I absolutely am saying that the electorate is, broadly speaking, stupid. They go insane every election cycle about their wages. It's been an enormous, key issue, in every recent election. Along comes a party who says "Yeah, you're right - we should raise the minimum wage" and half the country goes nuts and starts screaming about communism. It's like if KFC invented self-slaughtering chickens. And yes, social media (despite its many flaws) is definitely better than most of the UK's rags. They're the reason why the average UK voter has strong feelings about everything, but can quote no facts about anything.
I agree. Voters hate being lied to but when the campaigns begin they beg to be lied to, they wanna hear what they wanna hear. They don’t care how it’ll happen they just want to be told it will happen. I was actually gonna say this in my original reply but deleted it.

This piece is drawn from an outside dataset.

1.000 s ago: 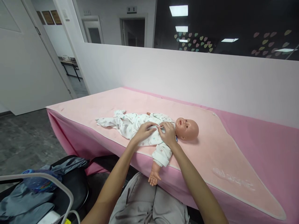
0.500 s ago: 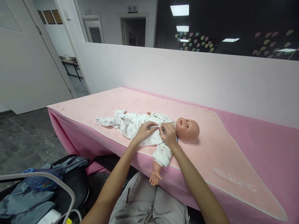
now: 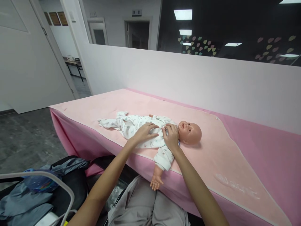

I think the media has always been a distraction, take terrorism, we’re all made to fear it and live our lives in fear by it constantly being shoved down our throat and with social media that can be created by anyone or any group of people. They lose touch with reality and get consumed by anger and fear. At least before the media was fuelling it, now those emotions are genuine towards other people.… I could rant about social media for ages but it’s pointless. I guess the good part is the truth is out there thanks to it, you just have to look for it since lies are still handed to you.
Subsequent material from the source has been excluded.